**WORK TASK:** Word for word, return the lines from the top of the listing to the line containing "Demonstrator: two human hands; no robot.", both ends included, and no others.

[Start of section]

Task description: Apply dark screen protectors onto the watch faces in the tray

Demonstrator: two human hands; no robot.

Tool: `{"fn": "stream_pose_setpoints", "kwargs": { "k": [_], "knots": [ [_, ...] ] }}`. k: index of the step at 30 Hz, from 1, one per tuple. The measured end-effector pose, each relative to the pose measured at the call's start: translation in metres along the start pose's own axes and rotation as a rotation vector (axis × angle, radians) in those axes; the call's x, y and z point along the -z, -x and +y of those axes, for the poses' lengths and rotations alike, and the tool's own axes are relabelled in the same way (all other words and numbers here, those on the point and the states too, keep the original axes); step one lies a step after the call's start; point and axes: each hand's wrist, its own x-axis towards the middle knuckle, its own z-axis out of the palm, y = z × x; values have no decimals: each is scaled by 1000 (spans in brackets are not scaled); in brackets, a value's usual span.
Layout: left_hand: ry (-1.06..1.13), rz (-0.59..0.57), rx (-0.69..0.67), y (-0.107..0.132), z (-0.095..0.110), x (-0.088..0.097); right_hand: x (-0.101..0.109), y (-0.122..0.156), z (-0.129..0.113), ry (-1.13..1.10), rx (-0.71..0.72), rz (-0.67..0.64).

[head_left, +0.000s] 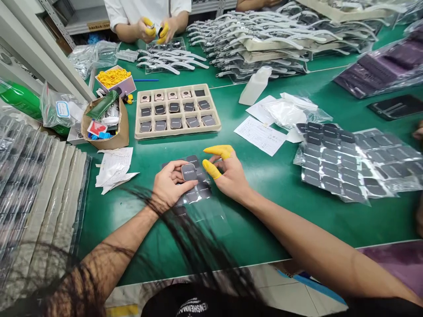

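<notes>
My left hand [170, 184] is closed around a small dark square piece [189, 172], held just above a clear plastic sheet [198, 193] carrying several similar dark squares on the green table [264, 211]. My right hand [228, 174] hovers right beside it, fingers spread, with yellow finger cots on thumb and index finger; it holds nothing I can see. A beige compartment tray [177, 130] with several square watch bodies lies just beyond my hands.
Sheets of dark squares [350, 163] lie at right, papers [261, 134] and plastic bags nearby. A cardboard box [109, 125], a box of yellow cots [114, 78] and stacked trays [29, 176] sit at left. Another person's hands [157, 31] work across the table beside watch straps [264, 39].
</notes>
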Motion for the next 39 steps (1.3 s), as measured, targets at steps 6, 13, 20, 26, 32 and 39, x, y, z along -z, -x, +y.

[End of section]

**WRITTEN RESPONSE:**
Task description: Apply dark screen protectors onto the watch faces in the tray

Demonstrator: two human hands; no robot.

The exercise is done, and nothing more is needed.